荒谷の苦労は並大抵ではない。「音符を勝手に伸ばして小節の頭で帳尻を合わすような歌い方はやめてください」「僕の指揮に抵抗しないで私に身を委ねてください」と言ったことが度々である。オーケストラの指揮とは勝手が違うようだ。しかも団員は平気でマイストップをかける。「本番ひと月前になっても音取りができていない合唱団があるのか」と荒谷がぐちった。彼は文学部と法学部卒の経歴を持つ。法律から転身した音楽家は少なくない。
常任指揮者はあぐらを組んで歌っても放任しているがプロの指揮者は正座、直立不動を無言で強いる。矢野は肩が凝って仕方がない。ところが曲ができてくるにつれ曲の大きな流れが感じられるようになってきた。一糸乱れず演奏すればこの曲も悪くないと思い始めた。歌って楽しい曲ではないがプロの奏者を前提に作曲しているのであろう。

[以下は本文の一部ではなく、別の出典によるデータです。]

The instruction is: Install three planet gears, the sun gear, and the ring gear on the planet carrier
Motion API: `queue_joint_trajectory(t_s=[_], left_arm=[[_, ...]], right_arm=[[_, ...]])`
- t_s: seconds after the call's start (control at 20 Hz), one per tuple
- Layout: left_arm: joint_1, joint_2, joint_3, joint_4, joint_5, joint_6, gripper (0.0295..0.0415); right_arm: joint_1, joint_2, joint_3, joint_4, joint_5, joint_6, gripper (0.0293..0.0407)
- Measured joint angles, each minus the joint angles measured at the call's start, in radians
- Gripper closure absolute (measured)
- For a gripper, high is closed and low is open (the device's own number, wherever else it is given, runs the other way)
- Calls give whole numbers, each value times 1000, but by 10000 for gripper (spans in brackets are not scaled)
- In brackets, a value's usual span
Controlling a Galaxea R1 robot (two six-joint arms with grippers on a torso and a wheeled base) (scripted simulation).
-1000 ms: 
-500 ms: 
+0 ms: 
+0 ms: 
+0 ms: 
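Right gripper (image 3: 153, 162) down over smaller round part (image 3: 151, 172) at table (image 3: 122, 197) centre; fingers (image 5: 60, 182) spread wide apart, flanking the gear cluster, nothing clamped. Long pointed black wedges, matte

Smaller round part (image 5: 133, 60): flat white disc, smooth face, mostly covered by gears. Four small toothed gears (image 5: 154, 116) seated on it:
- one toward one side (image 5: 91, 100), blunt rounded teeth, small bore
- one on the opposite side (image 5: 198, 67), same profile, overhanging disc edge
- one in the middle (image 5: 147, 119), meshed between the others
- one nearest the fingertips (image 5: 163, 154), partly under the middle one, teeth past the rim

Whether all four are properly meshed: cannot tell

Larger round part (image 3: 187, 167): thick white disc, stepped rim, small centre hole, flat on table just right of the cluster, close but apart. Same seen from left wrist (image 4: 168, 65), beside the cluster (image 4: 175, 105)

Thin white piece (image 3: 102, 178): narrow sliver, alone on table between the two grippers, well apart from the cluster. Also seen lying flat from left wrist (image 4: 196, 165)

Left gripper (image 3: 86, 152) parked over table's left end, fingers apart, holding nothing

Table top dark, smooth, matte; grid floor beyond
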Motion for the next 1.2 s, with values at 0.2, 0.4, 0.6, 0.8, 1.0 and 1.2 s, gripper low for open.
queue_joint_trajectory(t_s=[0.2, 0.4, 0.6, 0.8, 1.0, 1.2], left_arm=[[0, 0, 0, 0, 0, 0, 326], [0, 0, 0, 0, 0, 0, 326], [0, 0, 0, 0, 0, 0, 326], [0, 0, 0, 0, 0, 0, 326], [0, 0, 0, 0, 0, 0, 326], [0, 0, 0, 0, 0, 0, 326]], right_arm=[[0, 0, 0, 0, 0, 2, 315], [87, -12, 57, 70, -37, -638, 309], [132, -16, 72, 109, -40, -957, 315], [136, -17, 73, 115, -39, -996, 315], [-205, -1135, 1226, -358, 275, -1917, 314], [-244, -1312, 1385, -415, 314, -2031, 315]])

今日はマリンバ奏者安倍圭子が音合わせにくる。世界的奏者と聞いていたが気さくで優しい女性だ。しかも美人と言える。その妙なる調べは天女かとまごう。だがお言葉はきつい。「三木さん、ここはどうやって演奏するの。私には演奏できないわ」「ごめん。つい筆の勢いで書いたものだから」「演奏できない様な曲を書くのではありません。どうしたいのか言ってごらんなさい」日本を代表する作曲家もかたなしである。「だったらこれでどう」「そうそう。実はそう書きたかったのだよ」「だったら次はこうなるでしょ。少しはマリンバを勉強しなさい」「はい、わかりました」と三木は早速書き直す。女に弱いのは男の通有性か。
 矢野は合唱には関係ないと凩紋次郎を決め込んでいたが安倍さんの方が自然な気がした。作曲家には演奏が得意でなるタイプとそうでない、頭の中で音を思い浮かべるタイプがあるようだ。安倍が合唱の遅れにはっとする。指揮の荒谷が「合唱は気にしないでいいですよ。本番までになんとかしますから」というと「荒谷さん、大変ねえ」と安倍。これには合唱団も奮起する。「今日はいつになく、リズムもテンポもいいな。どうしてかな」

 マリンバの演奏に合唱が影響されている荒谷は言っているようだ。鉄琴は星の瞬きを連想させる。曲が完成してくると天上、地上、地中を描いた様が姿を見せてくる。この曲は聴く者には名曲だが演奏は大変だ。トップはオクターブ上のラを延々と16小節歌わされる。「声も枯れた」と嘆く。「四国の人間は相当ひつこいね」と荒谷があきれたように言った。くたびれ果てる。演奏は3オクターブのソG音で終わる。やれやれである。作曲者を血祭りにあげて飲むか。

 東京メンネル定演当日、荒谷は「本番に強い合唱団ですから」と自分に言聞かせるように言って指揮台に上る。東京メンネルもいざ本番となると音楽の世界に身を置き、荒谷の指揮にも見事に応える。さすがである。矢野は熱狂的拍手と歓声で我に返った。